Of course he handed the Democratic Party a huge PR win by standing on principle, and we’re now about halfway through LBJ’s predicted century of control of the Black vote.

It was on free market principles, not hatefully standing against regulation of hateful exclusion

I am really trying to focus on analytical arguments, rather than normative ones. I did not claim that Goldwater was racist, but rather was trying to explain why African Americans might be disinclined to vote for the Republican nominee in 1964. And, it is certainly not surprising that African Americans, and many others, myself included, might hear a candidate say, "free market principles are more important to me than ending Jim Crow," and conclude, "Gee, this candidate might be a wonderful person without a racist bone in his body, but nevertheless his priorities are misplaced; therefore, I will not vote for him."

That is a good question, but as I was saying to @Stefferi it's one of those things that so hopelessly compromised by politics that it's unlikely that anyone will be able to deliver a straight answer.

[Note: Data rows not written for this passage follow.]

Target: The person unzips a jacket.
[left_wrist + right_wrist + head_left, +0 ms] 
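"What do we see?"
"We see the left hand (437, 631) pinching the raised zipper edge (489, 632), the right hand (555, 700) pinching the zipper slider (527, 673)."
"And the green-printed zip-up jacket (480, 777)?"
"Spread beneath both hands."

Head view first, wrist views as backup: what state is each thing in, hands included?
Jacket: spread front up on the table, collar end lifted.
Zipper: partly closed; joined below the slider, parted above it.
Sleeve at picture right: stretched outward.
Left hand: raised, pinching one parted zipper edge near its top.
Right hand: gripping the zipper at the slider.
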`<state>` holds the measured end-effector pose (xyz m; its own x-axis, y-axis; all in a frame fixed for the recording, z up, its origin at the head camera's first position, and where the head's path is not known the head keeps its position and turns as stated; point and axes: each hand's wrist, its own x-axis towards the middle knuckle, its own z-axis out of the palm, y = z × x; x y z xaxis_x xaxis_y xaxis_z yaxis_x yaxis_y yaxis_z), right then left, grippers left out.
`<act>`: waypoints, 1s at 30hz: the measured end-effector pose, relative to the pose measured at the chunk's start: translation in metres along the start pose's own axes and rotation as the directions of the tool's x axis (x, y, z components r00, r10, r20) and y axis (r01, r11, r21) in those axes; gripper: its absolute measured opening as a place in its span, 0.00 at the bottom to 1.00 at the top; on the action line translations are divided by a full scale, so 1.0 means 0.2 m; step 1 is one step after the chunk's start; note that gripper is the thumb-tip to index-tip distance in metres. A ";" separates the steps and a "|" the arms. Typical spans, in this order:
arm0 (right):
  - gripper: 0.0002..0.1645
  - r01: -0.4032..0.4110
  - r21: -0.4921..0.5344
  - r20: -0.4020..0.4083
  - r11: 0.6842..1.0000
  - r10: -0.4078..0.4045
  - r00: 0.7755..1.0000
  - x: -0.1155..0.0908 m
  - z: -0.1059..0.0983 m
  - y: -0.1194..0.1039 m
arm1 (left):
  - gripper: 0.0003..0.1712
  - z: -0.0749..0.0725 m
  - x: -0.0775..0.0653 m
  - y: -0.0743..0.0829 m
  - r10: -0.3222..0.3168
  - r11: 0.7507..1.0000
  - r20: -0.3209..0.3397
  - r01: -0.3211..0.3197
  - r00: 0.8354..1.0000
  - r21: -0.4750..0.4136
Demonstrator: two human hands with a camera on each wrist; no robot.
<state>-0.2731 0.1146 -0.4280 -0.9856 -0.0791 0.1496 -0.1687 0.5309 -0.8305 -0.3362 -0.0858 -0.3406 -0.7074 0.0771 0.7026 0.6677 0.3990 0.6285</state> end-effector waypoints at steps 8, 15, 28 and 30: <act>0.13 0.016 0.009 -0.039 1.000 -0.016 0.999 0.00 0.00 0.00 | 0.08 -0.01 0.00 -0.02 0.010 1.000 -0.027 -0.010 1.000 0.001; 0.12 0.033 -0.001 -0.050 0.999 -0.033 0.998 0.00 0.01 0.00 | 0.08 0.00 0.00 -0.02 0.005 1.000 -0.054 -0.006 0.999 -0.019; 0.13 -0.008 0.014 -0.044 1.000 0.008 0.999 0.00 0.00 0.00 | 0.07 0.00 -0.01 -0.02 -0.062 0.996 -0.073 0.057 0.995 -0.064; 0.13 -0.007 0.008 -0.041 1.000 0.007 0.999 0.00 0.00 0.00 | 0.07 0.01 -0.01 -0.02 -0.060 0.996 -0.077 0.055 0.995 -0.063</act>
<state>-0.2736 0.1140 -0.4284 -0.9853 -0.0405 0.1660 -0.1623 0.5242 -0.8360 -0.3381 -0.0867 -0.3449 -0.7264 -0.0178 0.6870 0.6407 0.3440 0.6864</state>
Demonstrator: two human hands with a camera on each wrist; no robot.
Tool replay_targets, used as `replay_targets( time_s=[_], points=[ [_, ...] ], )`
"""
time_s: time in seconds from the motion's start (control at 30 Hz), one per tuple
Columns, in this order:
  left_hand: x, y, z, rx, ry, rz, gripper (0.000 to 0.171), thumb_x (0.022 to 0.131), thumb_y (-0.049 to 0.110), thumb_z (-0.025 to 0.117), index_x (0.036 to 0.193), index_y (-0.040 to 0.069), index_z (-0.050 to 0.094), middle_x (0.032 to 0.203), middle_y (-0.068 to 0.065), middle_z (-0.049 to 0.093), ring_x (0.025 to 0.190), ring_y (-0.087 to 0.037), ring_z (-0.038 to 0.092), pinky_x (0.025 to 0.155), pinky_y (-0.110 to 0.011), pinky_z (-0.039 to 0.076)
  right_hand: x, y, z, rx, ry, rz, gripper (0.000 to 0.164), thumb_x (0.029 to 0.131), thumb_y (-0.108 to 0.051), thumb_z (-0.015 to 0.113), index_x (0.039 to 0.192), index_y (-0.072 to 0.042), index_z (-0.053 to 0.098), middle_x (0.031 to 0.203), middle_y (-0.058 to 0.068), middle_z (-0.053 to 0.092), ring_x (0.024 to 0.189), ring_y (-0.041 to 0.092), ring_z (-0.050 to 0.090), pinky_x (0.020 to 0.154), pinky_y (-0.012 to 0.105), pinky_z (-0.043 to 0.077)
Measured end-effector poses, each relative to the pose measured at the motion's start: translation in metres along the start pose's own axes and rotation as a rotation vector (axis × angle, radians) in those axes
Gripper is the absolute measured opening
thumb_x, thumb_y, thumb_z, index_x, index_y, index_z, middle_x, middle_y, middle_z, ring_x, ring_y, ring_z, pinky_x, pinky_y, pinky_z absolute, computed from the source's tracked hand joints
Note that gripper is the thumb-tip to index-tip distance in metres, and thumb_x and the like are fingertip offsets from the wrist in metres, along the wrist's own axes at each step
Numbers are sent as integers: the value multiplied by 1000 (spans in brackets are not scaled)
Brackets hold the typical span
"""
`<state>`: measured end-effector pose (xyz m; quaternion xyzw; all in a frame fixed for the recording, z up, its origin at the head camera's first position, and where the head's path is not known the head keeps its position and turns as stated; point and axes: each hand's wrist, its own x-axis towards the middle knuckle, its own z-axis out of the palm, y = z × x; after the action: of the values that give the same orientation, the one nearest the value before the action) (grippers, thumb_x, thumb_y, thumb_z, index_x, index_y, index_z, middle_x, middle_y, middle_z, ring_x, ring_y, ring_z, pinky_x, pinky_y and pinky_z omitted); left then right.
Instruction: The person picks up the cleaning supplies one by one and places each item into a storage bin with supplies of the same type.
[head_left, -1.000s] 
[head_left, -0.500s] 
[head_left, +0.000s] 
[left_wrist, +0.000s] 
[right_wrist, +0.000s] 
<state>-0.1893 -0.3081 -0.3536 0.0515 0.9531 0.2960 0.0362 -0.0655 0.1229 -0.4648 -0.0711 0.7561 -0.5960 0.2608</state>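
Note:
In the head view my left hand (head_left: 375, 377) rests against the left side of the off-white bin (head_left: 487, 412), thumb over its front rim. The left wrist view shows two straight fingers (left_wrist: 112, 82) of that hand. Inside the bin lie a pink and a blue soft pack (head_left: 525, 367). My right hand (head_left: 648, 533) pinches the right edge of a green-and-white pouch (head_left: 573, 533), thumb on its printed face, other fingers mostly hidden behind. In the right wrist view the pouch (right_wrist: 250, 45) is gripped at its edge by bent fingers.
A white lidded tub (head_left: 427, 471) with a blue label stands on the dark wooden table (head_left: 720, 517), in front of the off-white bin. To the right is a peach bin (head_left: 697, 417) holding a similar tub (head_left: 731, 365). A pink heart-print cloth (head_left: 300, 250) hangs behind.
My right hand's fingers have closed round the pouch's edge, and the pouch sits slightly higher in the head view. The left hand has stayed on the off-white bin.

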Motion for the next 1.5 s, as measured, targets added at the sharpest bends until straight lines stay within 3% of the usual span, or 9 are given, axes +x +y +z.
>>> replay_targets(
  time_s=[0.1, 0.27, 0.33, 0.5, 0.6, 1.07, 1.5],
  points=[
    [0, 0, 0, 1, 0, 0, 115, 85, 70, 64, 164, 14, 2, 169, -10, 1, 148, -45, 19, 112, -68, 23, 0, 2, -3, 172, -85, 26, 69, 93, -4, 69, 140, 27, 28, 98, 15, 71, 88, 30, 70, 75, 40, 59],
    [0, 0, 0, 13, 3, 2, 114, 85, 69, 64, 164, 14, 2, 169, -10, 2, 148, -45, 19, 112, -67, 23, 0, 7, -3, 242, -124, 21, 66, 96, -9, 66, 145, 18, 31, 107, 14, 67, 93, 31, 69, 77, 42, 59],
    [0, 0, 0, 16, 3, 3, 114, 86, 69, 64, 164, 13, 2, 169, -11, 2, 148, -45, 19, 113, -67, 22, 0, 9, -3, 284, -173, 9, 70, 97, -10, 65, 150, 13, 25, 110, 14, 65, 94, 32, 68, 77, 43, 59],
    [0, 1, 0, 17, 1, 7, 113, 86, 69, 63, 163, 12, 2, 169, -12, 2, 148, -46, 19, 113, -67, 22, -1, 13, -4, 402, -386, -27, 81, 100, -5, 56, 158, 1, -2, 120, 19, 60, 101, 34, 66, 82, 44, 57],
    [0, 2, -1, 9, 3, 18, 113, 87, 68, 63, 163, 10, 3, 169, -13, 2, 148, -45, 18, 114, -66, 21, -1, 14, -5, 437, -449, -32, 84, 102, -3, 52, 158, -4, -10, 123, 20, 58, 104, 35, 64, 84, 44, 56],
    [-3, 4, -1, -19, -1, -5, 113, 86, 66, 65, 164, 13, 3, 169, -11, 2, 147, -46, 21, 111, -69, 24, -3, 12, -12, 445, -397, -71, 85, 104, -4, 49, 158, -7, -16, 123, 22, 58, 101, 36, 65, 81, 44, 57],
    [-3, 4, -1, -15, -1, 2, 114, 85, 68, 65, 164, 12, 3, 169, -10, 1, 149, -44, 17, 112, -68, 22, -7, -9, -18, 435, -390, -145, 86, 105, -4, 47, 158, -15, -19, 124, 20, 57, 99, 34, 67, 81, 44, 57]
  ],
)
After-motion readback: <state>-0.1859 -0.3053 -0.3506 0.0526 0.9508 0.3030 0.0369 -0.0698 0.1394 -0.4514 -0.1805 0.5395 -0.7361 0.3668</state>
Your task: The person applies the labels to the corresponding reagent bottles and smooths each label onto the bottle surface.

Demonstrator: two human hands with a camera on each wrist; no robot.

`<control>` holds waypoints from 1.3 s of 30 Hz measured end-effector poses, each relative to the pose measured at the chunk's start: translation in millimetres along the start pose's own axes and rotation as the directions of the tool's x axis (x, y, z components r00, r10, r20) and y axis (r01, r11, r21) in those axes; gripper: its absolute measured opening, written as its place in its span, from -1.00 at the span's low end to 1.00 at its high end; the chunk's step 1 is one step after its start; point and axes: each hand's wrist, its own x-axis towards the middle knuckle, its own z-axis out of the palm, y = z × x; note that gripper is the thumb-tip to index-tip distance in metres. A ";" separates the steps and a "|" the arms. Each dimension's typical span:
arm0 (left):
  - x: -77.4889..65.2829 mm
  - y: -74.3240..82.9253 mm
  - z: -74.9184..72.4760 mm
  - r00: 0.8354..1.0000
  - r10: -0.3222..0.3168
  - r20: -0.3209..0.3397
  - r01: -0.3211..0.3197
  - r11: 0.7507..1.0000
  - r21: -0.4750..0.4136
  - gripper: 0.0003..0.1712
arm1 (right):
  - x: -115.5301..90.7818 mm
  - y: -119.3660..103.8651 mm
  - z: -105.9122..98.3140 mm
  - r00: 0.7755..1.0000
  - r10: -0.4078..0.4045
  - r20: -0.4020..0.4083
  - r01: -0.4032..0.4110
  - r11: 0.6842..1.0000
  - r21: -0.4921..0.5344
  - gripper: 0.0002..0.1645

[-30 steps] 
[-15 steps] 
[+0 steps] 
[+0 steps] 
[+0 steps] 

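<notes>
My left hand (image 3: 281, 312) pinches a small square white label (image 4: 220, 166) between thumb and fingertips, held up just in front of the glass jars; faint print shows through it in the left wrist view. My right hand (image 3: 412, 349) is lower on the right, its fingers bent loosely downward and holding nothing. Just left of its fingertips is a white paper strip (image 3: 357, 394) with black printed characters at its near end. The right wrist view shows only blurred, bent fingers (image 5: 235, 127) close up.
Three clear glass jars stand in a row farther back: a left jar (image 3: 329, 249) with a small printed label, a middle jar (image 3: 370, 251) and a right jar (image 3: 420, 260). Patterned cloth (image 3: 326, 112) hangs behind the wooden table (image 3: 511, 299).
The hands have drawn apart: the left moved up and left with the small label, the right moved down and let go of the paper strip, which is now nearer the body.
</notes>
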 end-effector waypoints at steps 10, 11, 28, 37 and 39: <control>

It seems like the big African American move to Dems happened with FDR, and it would be the most easily explainable by Dems firmly becoming the "party of the poor" with New Deal, and African Americans happening to be poorer than whites. LBJ just brought the rest (middle-class AAs) into the fold.

Also, I wonder how much the white South's transition to Republicans was affected by Republicans firmly becoming the party of the aggressive foreign policy, and Dems (somewhat undeservedly) becoming associated with anti-Vietnam-War pacifism. If there seems to be one constant in American politics, it is that the South is the most belligerent region of the US, seemingly never finding a war it didn't like (in WW2 it was the region with by far the lowest support for America First, if I remember right).

Of course Trump's occasional sops to anti-interventionism and the framing of "the first president to not start new wars" would confound this, but I'd say the image of anti-interventionist Trump was never really one Trump particularly relied on and lived far more in the heads of the sort of Trump supporters who very much would have wanted him to be an anti-interventionist and interpreted his words and actions to that purpose.

It seems like the big African American move to Dems happened with FDR, and it would be the most easily explainable by Dems firmly becoming the "party of the poor" with New Deal, and African Americans happening to be poorer than whites. LBJ just brought the rest (middle-class AAs) into the fold.

That strikes me a solid theory, honestly a it's probably a better one than mine. Sadly though the discourse is so dominated by social justice activists that there's probably no way to get a clear view.

As for Southern White's shift towards the GOP, anecdotally I think a lot of it had to do with Democrats becoming more explicitly secular after Carter's loss. Prior to Clinton there had been a sizable conservative Christian sub faction within both parties. Socially conservative economically liberal "blue dogs" on the democratic side, and old-school Evangelicals and Revivalists on the republican. A lot of the current culture war, specifically with the Democrats being the part of Globalism, Abortion, Gay Marriage, Political Correctness, etc... can be tracked back to choices made by Clinton in the early-mid 90s. To hear my parents, grandparents, oldsters at the VFW, Et Al tell it that's when their support in the south really started to collapse.